Elena infine punta il dito contro le istituzioni che non si attivano per sensibilizzare ed evitare che ciò che è successo a Giulia Cecchettin si ripeta: “Il femminicidio è un omicidio di Stato, perché lo Stato non ci tutela, perché non ci protegge. Il femminicidio non è un delitto passionale, è un delitto di potere. Serve un’educazione sessuale e affettiva capillare, serve insegnare che l’amore non è possesso. Bisogna finanziare i centri antiviolenza e bisogna dare la possibilità di chiedere aiuto a chi ne ha bisogno”. La lettera al Corriere della Sera infine finisce con le seguenti parole: “Per Giulia non fate un minuto di silenzio, per Giulia bruciate tutto”, invitando così chiunque legga la lettera a non limitarsi a pochi attimi di cordoglio, ma di contribuire all’inizio di una vera e propria rivoluzione culturale che veda Giulia come ultima vittima della società patriarcale.

Le parole di Elena Cecchettin non sono però state apprezzate dall’ex assessore regionale e oggi consigliere del gruppo misto in Regione, Stefano Valdegamberi, il quale ha parlato di “freddezza” e “apaticità” riferendosi all’intervento di Elena Cecchettin a Dritto e Rovescio. “Non condivido affatto la dichiarazione che ha fatto. Mi sembra un messaggio ideologico, costruito ad hoc, pronto per la recita. E poi quella felpa con certi simboli satanici aiuta a capire molto…Spero che le indagini facciano chiarezza. Società patriarcale?? Cultura dello stupro?? Qui c’è dell’altro” afferma Valdegamberi sui suoi social, il quale continua dicendo “. Il tentativo di quasi giustificare l’omicida dando la responsabilità alla “società patriarcale”. Più che società patriarcale dovremmo parlare di società satanista, cara ragazza”, riferendosi alla felpa indossata da Elena durante la trasmissione. La sorella di Giulia, tuttavia, ha espresso più volte la condanna di Filippo Turetta, specificando che il suo intervento non escludeva la responsabilità personale dell’uomo, ma che voleva evidenziare quanto la società patriarcale si celi dietro queste tragedie.

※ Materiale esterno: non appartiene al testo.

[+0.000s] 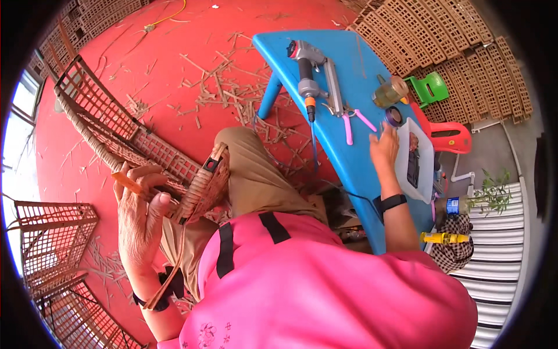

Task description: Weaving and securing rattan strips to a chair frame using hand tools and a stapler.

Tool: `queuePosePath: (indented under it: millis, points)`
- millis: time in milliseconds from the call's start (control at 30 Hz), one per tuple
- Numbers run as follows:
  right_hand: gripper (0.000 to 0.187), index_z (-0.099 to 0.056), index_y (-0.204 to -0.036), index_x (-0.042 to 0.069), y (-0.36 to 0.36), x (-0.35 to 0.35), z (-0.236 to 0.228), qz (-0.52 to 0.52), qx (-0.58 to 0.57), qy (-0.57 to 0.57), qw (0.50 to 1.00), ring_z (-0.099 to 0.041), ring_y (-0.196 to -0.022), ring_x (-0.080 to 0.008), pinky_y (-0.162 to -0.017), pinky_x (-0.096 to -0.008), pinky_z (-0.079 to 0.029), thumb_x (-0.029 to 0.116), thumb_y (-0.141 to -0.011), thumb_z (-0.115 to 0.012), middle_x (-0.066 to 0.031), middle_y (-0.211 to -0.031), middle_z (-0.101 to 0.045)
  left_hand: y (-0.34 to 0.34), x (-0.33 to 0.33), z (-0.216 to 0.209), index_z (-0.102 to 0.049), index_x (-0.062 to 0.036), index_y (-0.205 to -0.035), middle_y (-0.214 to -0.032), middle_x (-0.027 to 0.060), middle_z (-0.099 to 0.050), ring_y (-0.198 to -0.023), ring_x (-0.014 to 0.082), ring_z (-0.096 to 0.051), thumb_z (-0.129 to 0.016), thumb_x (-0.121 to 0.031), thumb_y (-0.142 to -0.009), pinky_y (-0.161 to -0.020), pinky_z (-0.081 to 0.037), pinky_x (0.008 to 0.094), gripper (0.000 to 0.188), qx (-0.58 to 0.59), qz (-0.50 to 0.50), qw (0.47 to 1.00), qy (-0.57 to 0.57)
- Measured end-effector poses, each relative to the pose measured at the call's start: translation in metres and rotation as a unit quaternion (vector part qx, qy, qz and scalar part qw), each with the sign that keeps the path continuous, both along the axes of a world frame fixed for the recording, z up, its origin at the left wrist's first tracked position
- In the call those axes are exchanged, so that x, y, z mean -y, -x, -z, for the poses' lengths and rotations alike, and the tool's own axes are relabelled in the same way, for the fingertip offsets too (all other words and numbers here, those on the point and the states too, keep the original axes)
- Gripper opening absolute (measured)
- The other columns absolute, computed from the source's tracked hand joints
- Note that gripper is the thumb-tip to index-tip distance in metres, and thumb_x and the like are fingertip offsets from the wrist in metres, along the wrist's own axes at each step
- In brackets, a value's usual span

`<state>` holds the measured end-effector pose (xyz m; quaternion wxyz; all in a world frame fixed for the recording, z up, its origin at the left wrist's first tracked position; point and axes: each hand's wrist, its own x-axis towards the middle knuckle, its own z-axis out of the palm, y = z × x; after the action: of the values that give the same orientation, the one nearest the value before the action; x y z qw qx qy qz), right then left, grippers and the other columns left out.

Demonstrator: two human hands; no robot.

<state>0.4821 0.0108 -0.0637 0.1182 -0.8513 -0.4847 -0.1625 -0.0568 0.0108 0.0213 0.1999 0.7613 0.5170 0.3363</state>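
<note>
In my left hand is an orange-handled tool, the fingers closed round it; its working end is hidden. That hand is against the corner of a long woven wicker frame, whose near end leans by my knee. A loose flat strip hangs down from the frame past my left wrist. Over the blue table, my right hand reaches out with thumb and forefinger apart. Its fingertips are close to a dark purple tape roll; whether they touch it cannot be made out.
On the table lie a pneumatic staple gun, pink-handled pliers, a jar and a white plastic bin. Cane scraps litter the red floor. More woven frames stand at left. Small green and red chairs stand beyond the table.
</note>
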Motion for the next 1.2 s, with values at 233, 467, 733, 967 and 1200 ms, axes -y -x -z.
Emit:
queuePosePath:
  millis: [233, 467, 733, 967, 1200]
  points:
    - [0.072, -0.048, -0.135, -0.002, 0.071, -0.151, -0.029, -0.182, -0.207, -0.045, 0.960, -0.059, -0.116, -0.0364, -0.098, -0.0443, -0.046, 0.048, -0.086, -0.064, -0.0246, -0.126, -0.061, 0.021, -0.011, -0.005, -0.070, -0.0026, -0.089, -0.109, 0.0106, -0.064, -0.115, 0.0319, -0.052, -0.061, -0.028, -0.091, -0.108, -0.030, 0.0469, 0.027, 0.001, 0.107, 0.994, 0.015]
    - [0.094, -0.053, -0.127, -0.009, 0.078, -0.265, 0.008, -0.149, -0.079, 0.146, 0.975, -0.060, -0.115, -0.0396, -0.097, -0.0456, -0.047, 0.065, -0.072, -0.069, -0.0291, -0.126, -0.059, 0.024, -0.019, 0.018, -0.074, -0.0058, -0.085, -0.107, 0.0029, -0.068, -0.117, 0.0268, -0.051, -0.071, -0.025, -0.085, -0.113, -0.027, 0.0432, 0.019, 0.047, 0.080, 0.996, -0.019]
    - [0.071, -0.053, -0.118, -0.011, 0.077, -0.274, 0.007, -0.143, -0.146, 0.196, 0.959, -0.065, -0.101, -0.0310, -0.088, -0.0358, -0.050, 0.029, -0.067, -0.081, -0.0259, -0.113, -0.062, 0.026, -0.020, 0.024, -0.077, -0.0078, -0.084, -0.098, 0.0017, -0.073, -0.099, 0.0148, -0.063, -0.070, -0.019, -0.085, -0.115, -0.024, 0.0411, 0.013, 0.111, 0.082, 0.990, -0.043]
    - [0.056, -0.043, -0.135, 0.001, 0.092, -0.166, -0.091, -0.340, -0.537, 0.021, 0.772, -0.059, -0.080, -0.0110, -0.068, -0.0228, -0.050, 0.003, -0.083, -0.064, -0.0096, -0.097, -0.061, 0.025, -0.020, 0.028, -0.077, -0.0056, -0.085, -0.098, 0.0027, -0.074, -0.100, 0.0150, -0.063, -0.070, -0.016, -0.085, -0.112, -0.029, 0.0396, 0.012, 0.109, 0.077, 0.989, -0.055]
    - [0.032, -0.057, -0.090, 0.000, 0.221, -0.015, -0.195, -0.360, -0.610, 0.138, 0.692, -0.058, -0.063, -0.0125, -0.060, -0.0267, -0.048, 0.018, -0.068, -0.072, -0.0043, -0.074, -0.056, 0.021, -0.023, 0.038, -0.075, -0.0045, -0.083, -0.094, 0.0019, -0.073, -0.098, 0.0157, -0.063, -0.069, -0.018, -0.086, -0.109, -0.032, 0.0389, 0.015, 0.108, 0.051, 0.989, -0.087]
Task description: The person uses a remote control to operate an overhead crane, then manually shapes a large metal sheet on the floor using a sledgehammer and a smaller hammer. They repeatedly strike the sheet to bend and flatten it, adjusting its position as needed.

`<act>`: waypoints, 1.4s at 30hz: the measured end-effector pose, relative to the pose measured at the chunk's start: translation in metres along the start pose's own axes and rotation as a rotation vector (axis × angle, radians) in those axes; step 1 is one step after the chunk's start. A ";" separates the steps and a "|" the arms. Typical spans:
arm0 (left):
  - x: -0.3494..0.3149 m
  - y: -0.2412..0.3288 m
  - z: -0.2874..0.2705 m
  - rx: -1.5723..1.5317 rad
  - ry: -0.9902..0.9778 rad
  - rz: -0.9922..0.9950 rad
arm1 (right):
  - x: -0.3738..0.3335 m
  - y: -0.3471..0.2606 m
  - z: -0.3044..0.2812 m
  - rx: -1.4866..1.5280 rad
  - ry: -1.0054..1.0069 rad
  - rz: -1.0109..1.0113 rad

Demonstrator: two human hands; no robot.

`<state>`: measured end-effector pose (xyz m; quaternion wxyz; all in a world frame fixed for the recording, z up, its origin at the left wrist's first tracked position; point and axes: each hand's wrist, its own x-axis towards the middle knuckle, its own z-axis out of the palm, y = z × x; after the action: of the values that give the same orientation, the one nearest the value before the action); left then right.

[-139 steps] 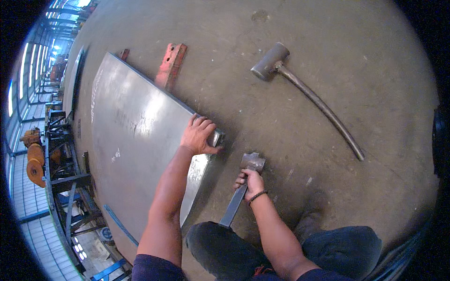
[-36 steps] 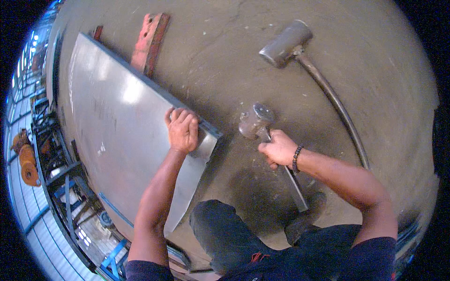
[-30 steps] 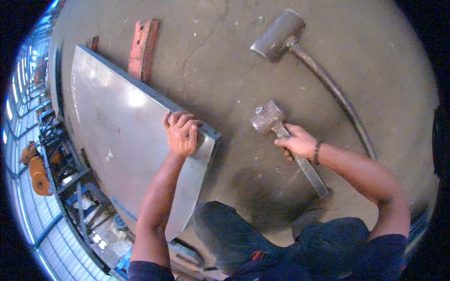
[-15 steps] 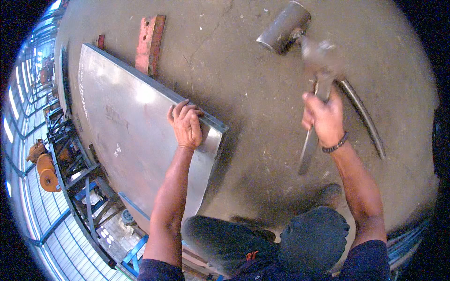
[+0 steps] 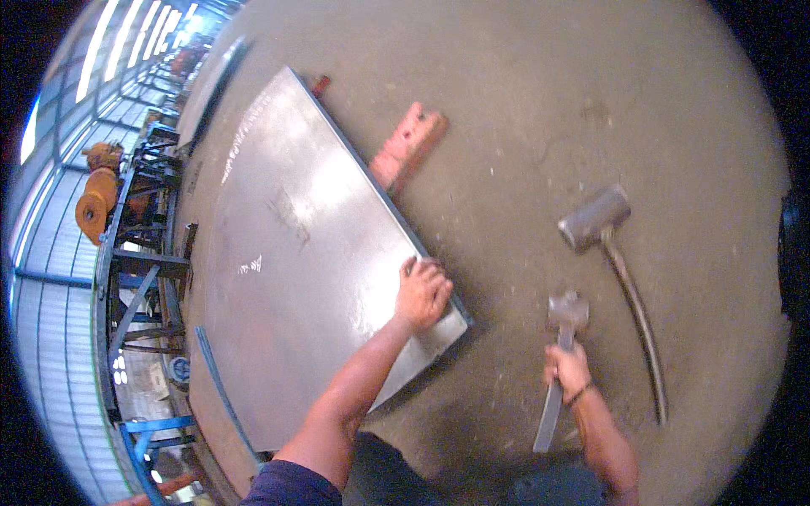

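My left hand [image 5: 424, 293] rests at the near right corner of a large grey metal sheet [image 5: 278, 337] with a folded edge, its fingers curled over that edge. My right hand [image 5: 570, 368] is wrapped round the handle of a small hammer [image 5: 567, 310]. This hammer has a grey metal head and a flat bar for a handle, and it is held above the floor to the right of the sheet. Beyond it lies a larger sledgehammer [image 5: 597, 218] with a cylindrical head and a long, slightly bent metal handle.
A red bar with holes [image 5: 408, 145] pokes out from under the sheet's far edge, with a smaller red piece [image 5: 321, 85] farther off. Along the left stand dark metal frames [image 5: 152, 261], orange machinery [image 5: 97, 198] and a blue stand [image 5: 160, 426]. Concrete floor [image 5: 523, 169] surrounds the sheet.
The view has turned, so the sheet and sledgehammer appear farther right and lower. The small hammer, blurred before, is now sharper and lower in view. Both hands keep their holds.
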<state>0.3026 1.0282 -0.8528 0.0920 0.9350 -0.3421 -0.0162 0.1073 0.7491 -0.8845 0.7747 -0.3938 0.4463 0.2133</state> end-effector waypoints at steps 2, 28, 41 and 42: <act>0.010 0.012 -0.010 -0.030 0.023 0.006 | -0.005 0.009 -0.028 0.029 -0.039 -0.003; -0.006 0.015 -0.041 -0.136 -0.244 -0.970 | -0.047 -0.033 0.007 -1.876 0.119 -0.085; 0.014 -0.003 -0.039 -0.096 -0.506 -0.988 | -0.046 -0.155 -0.003 -1.665 0.114 0.351; 0.021 -0.003 -0.039 -0.129 -0.446 -1.067 | -0.048 -0.160 -0.018 -1.686 0.106 0.392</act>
<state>0.3244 1.0231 -0.8142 0.0537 0.9445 0.1670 -0.2777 0.1826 0.6401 -0.7807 0.1519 -0.7621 0.2347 0.5841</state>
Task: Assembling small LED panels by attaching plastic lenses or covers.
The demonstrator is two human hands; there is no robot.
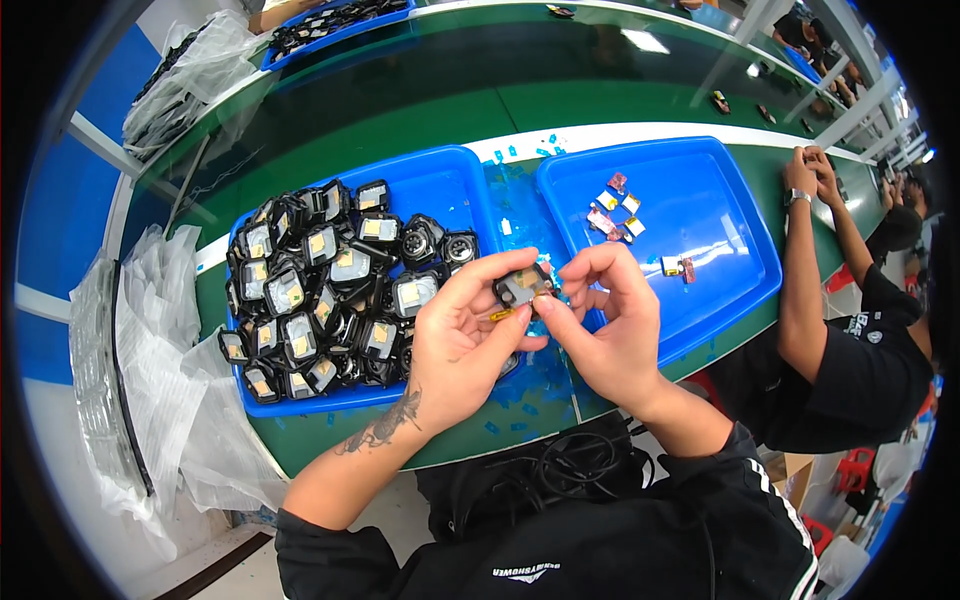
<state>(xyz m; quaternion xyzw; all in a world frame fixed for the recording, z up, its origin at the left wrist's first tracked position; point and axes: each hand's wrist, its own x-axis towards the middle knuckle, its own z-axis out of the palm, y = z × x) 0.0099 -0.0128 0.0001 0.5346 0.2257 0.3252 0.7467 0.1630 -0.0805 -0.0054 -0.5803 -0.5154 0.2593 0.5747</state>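
Note:
In front of me, between two blue trays, my left hand (462,335) grips a small black watch-like case (520,287) with a grey inner face. From the case's near side sticks out a thin yellow strip (500,314). My right hand (622,325) is closed at the case's right edge, its thumb pressing there. Whether a tiny separate part is between those fingertips cannot be made out. Under my left hand stands the left blue tray (470,165), heaped with similar black cases (350,265), many with grey faces and tan patches.
The right blue tray (690,150) holds several small white-and-pink parts (607,215). Blue scraps (515,425) litter the green bench. Behind is a green conveyor (420,110) with another filled tray (335,30). Plastic wrap (180,350) hangs at left. A co-worker's arms (803,260) are at right.

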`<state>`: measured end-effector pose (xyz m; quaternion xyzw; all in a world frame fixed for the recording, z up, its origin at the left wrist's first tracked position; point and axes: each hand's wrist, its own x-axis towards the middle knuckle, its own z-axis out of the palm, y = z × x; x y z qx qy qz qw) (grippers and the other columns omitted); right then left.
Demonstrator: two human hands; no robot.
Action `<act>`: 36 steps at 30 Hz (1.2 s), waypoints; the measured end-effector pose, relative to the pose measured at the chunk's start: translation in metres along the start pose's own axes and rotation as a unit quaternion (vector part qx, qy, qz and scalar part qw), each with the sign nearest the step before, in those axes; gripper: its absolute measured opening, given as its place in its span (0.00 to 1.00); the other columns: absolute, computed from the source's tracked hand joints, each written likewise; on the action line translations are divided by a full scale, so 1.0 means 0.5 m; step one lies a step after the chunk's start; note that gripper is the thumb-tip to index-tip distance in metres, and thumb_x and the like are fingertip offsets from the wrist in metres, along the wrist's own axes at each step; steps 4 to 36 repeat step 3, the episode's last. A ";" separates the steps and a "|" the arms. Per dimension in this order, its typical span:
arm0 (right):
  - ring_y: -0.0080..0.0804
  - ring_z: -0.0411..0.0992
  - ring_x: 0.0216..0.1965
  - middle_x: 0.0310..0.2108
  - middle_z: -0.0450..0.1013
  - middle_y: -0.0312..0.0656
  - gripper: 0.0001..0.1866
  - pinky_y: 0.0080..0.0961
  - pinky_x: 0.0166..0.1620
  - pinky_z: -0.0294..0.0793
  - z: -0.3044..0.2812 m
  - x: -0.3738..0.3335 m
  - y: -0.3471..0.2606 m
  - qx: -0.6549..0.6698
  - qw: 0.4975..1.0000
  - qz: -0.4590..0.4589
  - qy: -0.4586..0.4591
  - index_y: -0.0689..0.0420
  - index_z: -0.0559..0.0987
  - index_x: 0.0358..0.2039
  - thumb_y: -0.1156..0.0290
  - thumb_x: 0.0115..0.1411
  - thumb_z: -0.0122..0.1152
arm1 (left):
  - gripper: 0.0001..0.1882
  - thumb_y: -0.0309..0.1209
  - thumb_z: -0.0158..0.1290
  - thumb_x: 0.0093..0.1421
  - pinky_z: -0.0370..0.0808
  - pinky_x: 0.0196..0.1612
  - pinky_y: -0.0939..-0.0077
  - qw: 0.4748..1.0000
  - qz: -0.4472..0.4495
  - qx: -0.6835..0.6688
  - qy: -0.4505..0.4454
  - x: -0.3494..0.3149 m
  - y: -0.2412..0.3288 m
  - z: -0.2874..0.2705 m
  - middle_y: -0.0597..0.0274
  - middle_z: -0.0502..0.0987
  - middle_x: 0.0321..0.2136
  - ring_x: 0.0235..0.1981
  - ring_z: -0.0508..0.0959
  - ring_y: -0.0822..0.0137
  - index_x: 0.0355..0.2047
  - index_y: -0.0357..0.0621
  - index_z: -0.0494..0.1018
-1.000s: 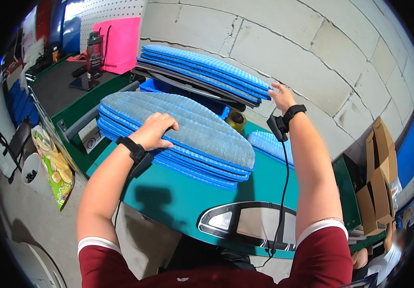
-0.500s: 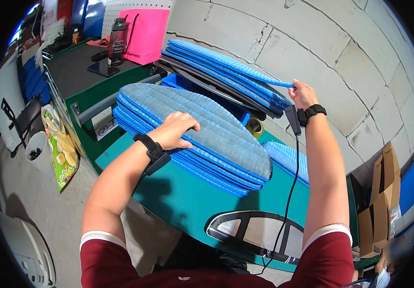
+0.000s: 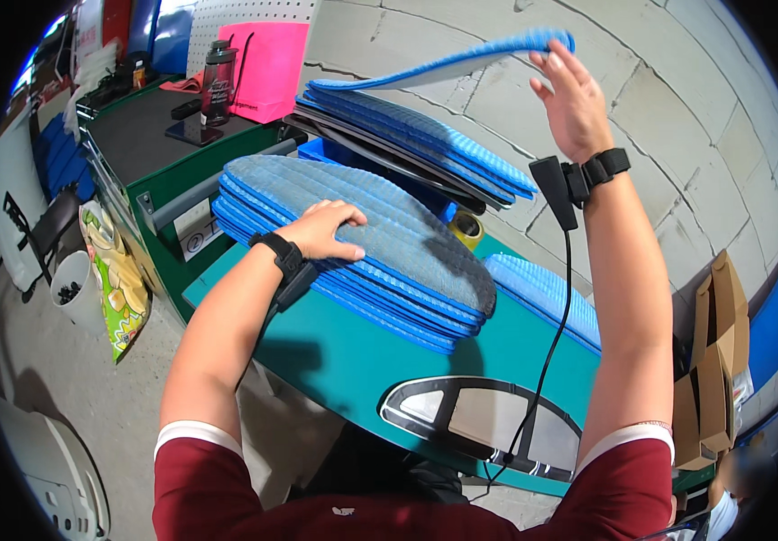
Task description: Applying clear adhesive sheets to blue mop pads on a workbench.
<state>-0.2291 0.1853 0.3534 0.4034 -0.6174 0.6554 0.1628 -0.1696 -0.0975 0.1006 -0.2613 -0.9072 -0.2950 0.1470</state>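
In the middle lies a thick stack of long blue-edged pads (image 3: 389, 221), pointed oval in shape, with a grey quilted face on top. My left hand (image 3: 324, 233) rests on its near side, thumb and fingers apart. At the upper right my right hand (image 3: 578, 108) pinches the tip of a single blue pad (image 3: 457, 65) between thumb and fingers. This pad bends upward, its far left end still touching a second stack of blue pads (image 3: 416, 126) behind. Each wrist wears a black strap with a small box; a cable hangs from the right one.
The stacks are on a green table (image 3: 335, 383), with a black-framed panel (image 3: 488, 419) near its front edge. A tape roll (image 3: 466, 230) and another blue pad (image 3: 547, 293) lie to the right. A bottle (image 3: 218, 83) and pink bag (image 3: 267, 68) stand at back left; cardboard boxes (image 3: 709, 397) stand right.
My right hand has moved up, raising the end of the top pad off the back stack. My left hand has stayed on the middle stack, and the view has shifted slightly.
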 end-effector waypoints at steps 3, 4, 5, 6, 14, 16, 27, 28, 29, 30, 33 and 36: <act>0.31 0.62 0.53 0.52 0.63 0.41 0.30 0.30 0.49 0.62 0.037 -0.033 -0.105 0.023 0.982 -0.097 -0.159 0.62 0.58 0.57 0.67 0.57 0.55 | 0.33 0.48 0.55 0.50 0.61 0.52 0.66 0.975 -0.120 -0.187 -0.020 0.029 0.002 -0.005 0.58 0.70 0.41 0.48 0.66 0.61 0.53 0.44 0.63; 0.31 0.62 0.53 0.52 0.63 0.41 0.30 0.30 0.49 0.62 0.037 -0.033 -0.105 0.023 0.982 -0.097 -0.159 0.62 0.58 0.57 0.67 0.57 0.55 | 0.33 0.48 0.55 0.50 0.61 0.52 0.66 0.975 -0.120 -0.187 -0.020 0.029 0.002 -0.005 0.58 0.70 0.41 0.48 0.66 0.61 0.53 0.44 0.63; 0.31 0.62 0.53 0.52 0.63 0.41 0.30 0.30 0.49 0.62 0.037 -0.033 -0.105 0.023 0.982 -0.097 -0.159 0.62 0.58 0.57 0.67 0.57 0.55 | 0.33 0.48 0.55 0.50 0.61 0.52 0.66 0.975 -0.120 -0.187 -0.020 0.029 0.002 -0.005 0.58 0.70 0.41 0.48 0.66 0.61 0.53 0.44 0.63; 0.31 0.62 0.53 0.52 0.63 0.41 0.30 0.30 0.49 0.62 0.037 -0.033 -0.105 0.023 0.982 -0.097 -0.159 0.62 0.58 0.57 0.67 0.57 0.55 | 0.33 0.48 0.55 0.50 0.61 0.52 0.66 0.975 -0.120 -0.187 -0.020 0.029 0.002 -0.005 0.58 0.70 0.41 0.48 0.66 0.61 0.53 0.44 0.63; 0.31 0.62 0.53 0.52 0.63 0.41 0.30 0.30 0.49 0.62 0.037 -0.033 -0.105 0.023 0.982 -0.097 -0.159 0.62 0.58 0.57 0.67 0.57 0.55 | 0.33 0.48 0.55 0.50 0.61 0.52 0.66 0.975 -0.120 -0.187 -0.020 0.029 0.002 -0.005 0.58 0.70 0.41 0.48 0.66 0.61 0.53 0.44 0.63; 0.31 0.62 0.53 0.52 0.63 0.41 0.30 0.30 0.49 0.62 0.037 -0.033 -0.105 0.023 0.982 -0.097 -0.159 0.62 0.58 0.57 0.67 0.57 0.55 | 0.33 0.48 0.55 0.50 0.61 0.52 0.66 0.975 -0.120 -0.187 -0.020 0.029 0.002 -0.005 0.58 0.70 0.41 0.48 0.66 0.61 0.53 0.44 0.63; 0.31 0.62 0.53 0.52 0.63 0.41 0.30 0.30 0.49 0.62 0.037 -0.033 -0.105 0.023 0.982 -0.097 -0.159 0.62 0.58 0.57 0.67 0.57 0.55 | 0.33 0.48 0.55 0.50 0.61 0.52 0.66 0.975 -0.120 -0.187 -0.020 0.029 0.002 -0.005 0.58 0.70 0.41 0.48 0.66 0.61 0.53 0.44 0.63; 0.31 0.62 0.53 0.52 0.63 0.41 0.30 0.30 0.49 0.62 0.037 -0.033 -0.105 0.023 0.982 -0.097 -0.159 0.62 0.58 0.57 0.67 0.57 0.55 | 0.33 0.48 0.55 0.50 0.61 0.52 0.66 0.975 -0.120 -0.187 -0.020 0.029 0.002 -0.005 0.58 0.70 0.41 0.48 0.66 0.61 0.53 0.44 0.63; 0.31 0.62 0.53 0.52 0.63 0.41 0.30 0.30 0.49 0.62 0.037 -0.033 -0.105 0.023 0.982 -0.097 -0.159 0.62 0.58 0.57 0.67 0.57 0.55 | 0.33 0.48 0.55 0.50 0.61 0.52 0.66 0.975 -0.120 -0.187 -0.020 0.029 0.002 -0.005 0.58 0.70 0.41 0.48 0.66 0.61 0.53 0.44 0.63; 0.31 0.62 0.53 0.52 0.63 0.41 0.30 0.30 0.49 0.62 0.037 -0.033 -0.105 0.023 0.982 -0.097 -0.159 0.62 0.58 0.57 0.67 0.57 0.55 | 0.33 0.48 0.55 0.50 0.61 0.52 0.66 0.975 -0.120 -0.187 -0.020 0.029 0.002 -0.005 0.58 0.70 0.41 0.48 0.66 0.61 0.53 0.44 0.63; 0.31 0.62 0.53 0.52 0.63 0.41 0.30 0.30 0.49 0.62 0.037 -0.033 -0.105 0.023 0.982 -0.097 -0.159 0.62 0.58 0.57 0.67 0.57 0.55 | 0.33 0.48 0.55 0.50 0.61 0.52 0.66 0.975 -0.120 -0.187 -0.020 0.029 0.002 -0.005 0.58 0.70 0.41 0.48 0.66 0.61 0.53 0.44 0.63; 0.31 0.62 0.53 0.52 0.63 0.41 0.30 0.30 0.49 0.62 0.037 -0.033 -0.105 0.023 0.982 -0.097 -0.159 0.62 0.58 0.57 0.67 0.57 0.55 | 0.33 0.48 0.55 0.50 0.61 0.52 0.66 0.975 -0.120 -0.187 -0.020 0.029 0.002 -0.005 0.58 0.70 0.41 0.48 0.66 0.61 0.53 0.44 0.63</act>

In sua difesa è intervenuta la parlamentare trevigiana del Partito Democratico, Rachele Scarpa, la quale ha criticato aspramente le parole di Valdegamberi: “Nel suo disgustoso comunicato, Valdegamberi mette in discussione l’esistenza di una società patriarcale e della cultura dello stupro. Ma soprattutto commette ancora violenza: è assolutorio, distoglie l’attenzione da ciò che è successo, rompe il silenzio in cui, anche solo per pudore, farebbe meglio a restare. Grazie dunque all’ennesimo ricco maschio bianco, che usa la sua posizione di personaggio pubblico per dare fiato alla bocca e per rafforzare quella stessa cultura che uccide, anziché decostruirla. Si dimetta immediatamente. Le sue parole inquinano il discorso pubblico e mettono in pericolo tutte noi”.